● **Action item**:
In the entries below, find the line with "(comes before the" and the line with "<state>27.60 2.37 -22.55"; give again those lines and every line between them, exactly.

● **Provided records**:
/---

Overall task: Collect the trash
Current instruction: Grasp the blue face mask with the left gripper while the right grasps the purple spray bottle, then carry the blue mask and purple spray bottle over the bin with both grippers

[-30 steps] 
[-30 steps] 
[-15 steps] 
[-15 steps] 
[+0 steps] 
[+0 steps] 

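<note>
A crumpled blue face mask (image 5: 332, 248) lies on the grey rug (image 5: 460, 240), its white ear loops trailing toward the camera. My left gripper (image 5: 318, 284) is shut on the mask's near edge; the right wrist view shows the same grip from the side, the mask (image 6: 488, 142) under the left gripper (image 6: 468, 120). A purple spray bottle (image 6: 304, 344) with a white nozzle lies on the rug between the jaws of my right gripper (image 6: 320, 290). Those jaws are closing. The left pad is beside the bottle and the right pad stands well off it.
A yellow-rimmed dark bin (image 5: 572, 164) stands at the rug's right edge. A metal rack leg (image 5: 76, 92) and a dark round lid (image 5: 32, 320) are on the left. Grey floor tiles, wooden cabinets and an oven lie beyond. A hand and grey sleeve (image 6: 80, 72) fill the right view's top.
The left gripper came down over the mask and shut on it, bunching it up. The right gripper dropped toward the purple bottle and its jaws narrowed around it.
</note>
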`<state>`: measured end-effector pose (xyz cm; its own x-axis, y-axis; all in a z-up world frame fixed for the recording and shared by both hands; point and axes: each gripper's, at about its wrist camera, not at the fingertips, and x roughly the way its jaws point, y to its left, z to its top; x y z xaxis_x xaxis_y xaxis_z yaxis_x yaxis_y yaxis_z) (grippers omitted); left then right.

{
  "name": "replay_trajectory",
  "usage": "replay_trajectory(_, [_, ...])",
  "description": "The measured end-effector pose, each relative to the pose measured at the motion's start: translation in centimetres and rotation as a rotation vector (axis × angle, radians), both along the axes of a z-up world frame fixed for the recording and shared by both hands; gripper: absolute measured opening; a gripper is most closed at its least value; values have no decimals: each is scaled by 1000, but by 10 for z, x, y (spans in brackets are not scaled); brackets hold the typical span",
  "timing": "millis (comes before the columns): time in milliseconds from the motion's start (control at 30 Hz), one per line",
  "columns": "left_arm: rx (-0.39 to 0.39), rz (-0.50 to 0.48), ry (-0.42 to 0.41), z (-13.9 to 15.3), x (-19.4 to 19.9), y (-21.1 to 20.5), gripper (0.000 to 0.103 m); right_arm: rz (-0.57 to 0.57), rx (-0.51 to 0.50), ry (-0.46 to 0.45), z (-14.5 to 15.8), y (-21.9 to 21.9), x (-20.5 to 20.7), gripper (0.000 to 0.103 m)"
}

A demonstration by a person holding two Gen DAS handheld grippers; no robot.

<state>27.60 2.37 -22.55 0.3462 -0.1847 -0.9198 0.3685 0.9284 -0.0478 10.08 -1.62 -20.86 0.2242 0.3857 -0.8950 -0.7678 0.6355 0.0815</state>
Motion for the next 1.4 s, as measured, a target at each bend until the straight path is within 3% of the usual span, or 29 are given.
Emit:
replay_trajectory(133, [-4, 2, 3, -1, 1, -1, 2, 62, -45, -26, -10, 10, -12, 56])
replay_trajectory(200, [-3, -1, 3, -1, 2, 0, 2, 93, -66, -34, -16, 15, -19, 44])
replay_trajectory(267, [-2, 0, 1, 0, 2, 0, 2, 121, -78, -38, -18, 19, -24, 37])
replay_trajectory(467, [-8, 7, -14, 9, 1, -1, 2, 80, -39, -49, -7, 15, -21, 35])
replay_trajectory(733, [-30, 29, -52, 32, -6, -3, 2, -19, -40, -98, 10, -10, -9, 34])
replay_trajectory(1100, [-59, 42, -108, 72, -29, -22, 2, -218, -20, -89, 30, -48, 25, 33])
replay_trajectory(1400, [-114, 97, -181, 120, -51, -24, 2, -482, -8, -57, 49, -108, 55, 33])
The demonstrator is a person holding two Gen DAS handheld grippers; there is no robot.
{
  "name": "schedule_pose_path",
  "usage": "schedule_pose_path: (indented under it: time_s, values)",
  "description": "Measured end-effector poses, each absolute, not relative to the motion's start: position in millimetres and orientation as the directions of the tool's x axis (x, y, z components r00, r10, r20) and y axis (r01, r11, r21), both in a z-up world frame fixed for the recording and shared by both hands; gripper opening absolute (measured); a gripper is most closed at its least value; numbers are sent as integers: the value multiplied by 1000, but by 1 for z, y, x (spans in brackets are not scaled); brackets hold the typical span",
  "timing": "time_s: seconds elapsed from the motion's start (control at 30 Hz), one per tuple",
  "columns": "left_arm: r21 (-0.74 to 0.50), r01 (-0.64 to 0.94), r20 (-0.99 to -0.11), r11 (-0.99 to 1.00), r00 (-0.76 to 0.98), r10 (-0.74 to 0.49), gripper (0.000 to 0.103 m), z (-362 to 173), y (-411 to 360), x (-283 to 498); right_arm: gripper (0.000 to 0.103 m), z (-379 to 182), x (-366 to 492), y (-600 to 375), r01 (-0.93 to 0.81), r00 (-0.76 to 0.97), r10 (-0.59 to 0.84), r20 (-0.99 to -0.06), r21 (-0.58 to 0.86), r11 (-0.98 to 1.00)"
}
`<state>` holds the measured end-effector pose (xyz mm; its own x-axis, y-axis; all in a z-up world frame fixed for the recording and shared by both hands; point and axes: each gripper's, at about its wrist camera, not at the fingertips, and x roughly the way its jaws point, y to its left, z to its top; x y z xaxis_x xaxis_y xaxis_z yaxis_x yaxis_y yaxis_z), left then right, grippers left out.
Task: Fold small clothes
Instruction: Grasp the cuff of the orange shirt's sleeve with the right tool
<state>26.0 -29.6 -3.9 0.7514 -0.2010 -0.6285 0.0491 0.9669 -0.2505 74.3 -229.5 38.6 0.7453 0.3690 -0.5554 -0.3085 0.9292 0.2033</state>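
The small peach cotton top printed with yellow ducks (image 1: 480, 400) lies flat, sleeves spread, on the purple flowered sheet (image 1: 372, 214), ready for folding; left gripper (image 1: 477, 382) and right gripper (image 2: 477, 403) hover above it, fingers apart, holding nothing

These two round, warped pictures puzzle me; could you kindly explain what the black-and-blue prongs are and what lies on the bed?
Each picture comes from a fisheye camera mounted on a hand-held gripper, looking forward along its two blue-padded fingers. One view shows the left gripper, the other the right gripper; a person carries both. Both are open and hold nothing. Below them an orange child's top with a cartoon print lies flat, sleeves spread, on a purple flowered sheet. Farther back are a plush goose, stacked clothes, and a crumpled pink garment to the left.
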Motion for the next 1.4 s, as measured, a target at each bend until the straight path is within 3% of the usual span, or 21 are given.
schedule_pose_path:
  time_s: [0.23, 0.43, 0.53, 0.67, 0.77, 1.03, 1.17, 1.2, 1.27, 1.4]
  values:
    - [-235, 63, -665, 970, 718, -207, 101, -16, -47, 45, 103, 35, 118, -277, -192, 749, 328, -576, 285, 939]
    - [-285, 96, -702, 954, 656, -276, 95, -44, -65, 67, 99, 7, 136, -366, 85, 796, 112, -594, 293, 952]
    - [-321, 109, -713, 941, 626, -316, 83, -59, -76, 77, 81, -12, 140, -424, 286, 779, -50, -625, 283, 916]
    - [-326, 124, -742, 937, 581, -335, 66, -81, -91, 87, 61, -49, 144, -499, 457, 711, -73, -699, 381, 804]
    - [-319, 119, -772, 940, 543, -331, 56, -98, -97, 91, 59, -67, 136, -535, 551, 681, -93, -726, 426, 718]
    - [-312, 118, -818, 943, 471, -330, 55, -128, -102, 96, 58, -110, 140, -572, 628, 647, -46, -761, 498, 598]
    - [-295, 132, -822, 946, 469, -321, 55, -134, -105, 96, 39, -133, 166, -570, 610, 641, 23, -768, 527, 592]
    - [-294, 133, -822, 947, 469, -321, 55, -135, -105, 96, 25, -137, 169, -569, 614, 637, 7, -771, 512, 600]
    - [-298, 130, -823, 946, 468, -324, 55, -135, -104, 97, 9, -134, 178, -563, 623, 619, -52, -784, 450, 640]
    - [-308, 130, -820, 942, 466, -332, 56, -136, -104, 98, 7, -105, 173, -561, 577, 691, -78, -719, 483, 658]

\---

● **Exercise solution**:
  "timing": "millis (comes before the columns): time in milliseconds from the motion's start (control at 30 Hz), one per line",
  "columns": "left_arm: rx (-0.39 to 0.39), rz (-0.50 to 0.48), ry (-0.42 to 0.41), z (-13.9 to 15.3), x (-19.4 to 19.9), y (-21.1 to 20.5), gripper (0.000 to 0.103 m); right_arm: rz (-0.57 to 0.57), rx (-0.51 to 0.50), ry (-0.46 to 0.45), z (-14.5 to 15.8), y (-21.9 to 21.9), x (-20.5 to 20.7), gripper (0.000 to 0.103 m)"
}

A demonstration by a person holding two Gen DAS handheld grippers; no robot.

<state>27.60 2.37 -22.55 0.3462 -0.1847 -0.9198 0.3685 0.9284 -0.0478 10.08 -1.62 -20.86 0.2242 0.3857 -0.8950 -0.7678 0.6355 0.0815</state>

The exercise was answered in full.